The trans fat ban reminds me vaguely of Milton Friedman's arguments in favor of the free market. He was a bit (understatement) of a relentless proponent of capitalism and its ability to regulate itself. Perhaps it would be a bit of a stretch to characterize his argument as an attempt to promote capitalism as "pure" democracy or something of that sort, "pure" in its disinterest towards the content of the individual: that is, capitalism treats everyone the same.

I've always found that argument interesting, and there is something immediately compelling about it, until of course you remember that, by pretending equality, it effaces the storied histories that are obstacles to any sort of real, or functional, equality, in society.
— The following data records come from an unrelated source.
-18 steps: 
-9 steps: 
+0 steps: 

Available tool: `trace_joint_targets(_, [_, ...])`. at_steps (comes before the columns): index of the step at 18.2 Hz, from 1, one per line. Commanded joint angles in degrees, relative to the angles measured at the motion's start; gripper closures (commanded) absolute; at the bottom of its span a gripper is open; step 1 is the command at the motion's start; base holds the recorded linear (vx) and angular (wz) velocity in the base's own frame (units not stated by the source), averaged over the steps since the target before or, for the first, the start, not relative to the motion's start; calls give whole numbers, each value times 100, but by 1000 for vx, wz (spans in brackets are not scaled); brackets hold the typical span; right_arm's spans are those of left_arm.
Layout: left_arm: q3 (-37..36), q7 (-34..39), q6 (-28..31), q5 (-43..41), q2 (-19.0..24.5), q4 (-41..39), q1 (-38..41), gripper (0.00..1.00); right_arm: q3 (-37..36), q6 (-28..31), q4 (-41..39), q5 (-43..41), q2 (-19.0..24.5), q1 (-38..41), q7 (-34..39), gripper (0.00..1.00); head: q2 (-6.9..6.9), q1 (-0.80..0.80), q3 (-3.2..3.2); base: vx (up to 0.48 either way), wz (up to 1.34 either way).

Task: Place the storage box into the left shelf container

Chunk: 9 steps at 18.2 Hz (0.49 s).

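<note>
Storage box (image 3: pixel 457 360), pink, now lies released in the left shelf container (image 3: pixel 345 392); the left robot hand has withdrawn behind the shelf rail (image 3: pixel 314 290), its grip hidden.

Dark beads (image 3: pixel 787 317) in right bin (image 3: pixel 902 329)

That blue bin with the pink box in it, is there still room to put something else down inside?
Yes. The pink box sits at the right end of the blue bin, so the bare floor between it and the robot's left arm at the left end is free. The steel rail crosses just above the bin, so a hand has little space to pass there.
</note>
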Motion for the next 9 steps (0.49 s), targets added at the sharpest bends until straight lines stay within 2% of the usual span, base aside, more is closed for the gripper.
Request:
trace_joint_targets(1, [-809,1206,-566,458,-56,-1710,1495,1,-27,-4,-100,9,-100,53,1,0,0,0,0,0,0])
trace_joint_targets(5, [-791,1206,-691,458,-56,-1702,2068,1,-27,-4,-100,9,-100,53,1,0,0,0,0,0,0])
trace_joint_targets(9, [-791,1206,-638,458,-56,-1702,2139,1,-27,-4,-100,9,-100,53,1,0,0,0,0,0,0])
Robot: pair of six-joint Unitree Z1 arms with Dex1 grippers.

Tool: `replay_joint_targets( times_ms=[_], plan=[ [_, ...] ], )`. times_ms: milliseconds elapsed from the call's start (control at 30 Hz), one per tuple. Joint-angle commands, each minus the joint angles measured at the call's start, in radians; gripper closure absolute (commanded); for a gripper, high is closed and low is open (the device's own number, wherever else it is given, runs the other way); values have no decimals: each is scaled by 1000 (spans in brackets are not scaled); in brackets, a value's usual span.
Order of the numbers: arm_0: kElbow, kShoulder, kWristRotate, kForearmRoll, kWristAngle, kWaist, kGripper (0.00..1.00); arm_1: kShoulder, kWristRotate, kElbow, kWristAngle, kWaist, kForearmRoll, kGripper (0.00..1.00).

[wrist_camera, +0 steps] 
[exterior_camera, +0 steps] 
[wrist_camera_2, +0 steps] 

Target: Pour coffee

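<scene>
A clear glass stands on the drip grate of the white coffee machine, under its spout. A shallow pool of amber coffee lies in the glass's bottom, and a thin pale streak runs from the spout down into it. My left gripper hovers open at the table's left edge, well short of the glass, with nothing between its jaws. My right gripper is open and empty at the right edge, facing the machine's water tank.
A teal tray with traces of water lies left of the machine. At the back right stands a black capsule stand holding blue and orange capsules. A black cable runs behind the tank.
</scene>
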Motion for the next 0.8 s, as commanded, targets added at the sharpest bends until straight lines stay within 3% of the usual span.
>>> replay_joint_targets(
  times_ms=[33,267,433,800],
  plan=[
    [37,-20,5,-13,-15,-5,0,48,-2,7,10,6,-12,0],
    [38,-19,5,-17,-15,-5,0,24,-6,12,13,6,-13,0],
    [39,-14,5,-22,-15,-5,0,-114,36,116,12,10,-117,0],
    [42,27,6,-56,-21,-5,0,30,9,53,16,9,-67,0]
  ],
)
Nevertheless, I think the real problem with arguments in favor of the free-market, (and I think your comments about overly intrusive government are important here, Ben), is an epistemological one. Without transparency, without the ability of the consumer, citizen, or, simply, the individual to know, if he/she so chooses, what constitutes their food (or anything else), then arguments for a free market are moot, because they will always depend upon a fundamental division between those who control information/power and those who live within that narrowly controlled space. That is, the free market argument is circular, and can only be valid (although even this is doubtful) within an already functioning free market society where these hierarchies are taken for granted or are pre-existing.

And when I speak of transparency, I don't do so metaphysically. There is no truth about a product that must be revealed to consumers, but it is exactly the possibility of multiple narratives pretending facticity that argues so strongly in favor of a democratic political society instead of a free-market driven one.

What I mean is that the free market is the weak, cowardly form of democracy. It capitulates in its initial formulation, willing to trade content for form, fetishize the individual while stripping it of the agency that guarantees individuality in the first place.

And this is why I agree with Ben's unease towards the trans-fat ban. It's liberal democracy acting cowardly, narrowing the space in which democracy can take place so that the democracy itself is more palatable to those who control it.

All New York City should have done was mandate that the information by which consumers might make a reasonable decision be available, and then let consumers/citizens/individuals decide.

I should be able to eat a gigantic bucket of transfat if I wanted to. (I don't think I do. Unless it tastes like bacon. In which case I do.)

The New York legislation prevents those who wish to, to do damage to themselves, and in some ways this is a right. (Ben brings up an interesting argument that I'd pursue further if I had the time to, and that is, exactly how can we think of individual actions or choices as affecting only the individual. What is the mechanism by which we theoretically maintain the divisions between the cigarette issue and the trans fat issue?)

Anyway, because this is losing efficacy quickly, my central point is this: democracy should be about providing a plural context in which plural decisions are possible. The way to maximize this is epistemologically, by providing people with information, and all different sorts of it at that. By banning transfats, government denies the agency of its citizens, who are, in an ideal democracy, identical with itself, and thus, a rift opens, with government divided from those who theoretically invest it with power. (This is a bad thing.)

Fin.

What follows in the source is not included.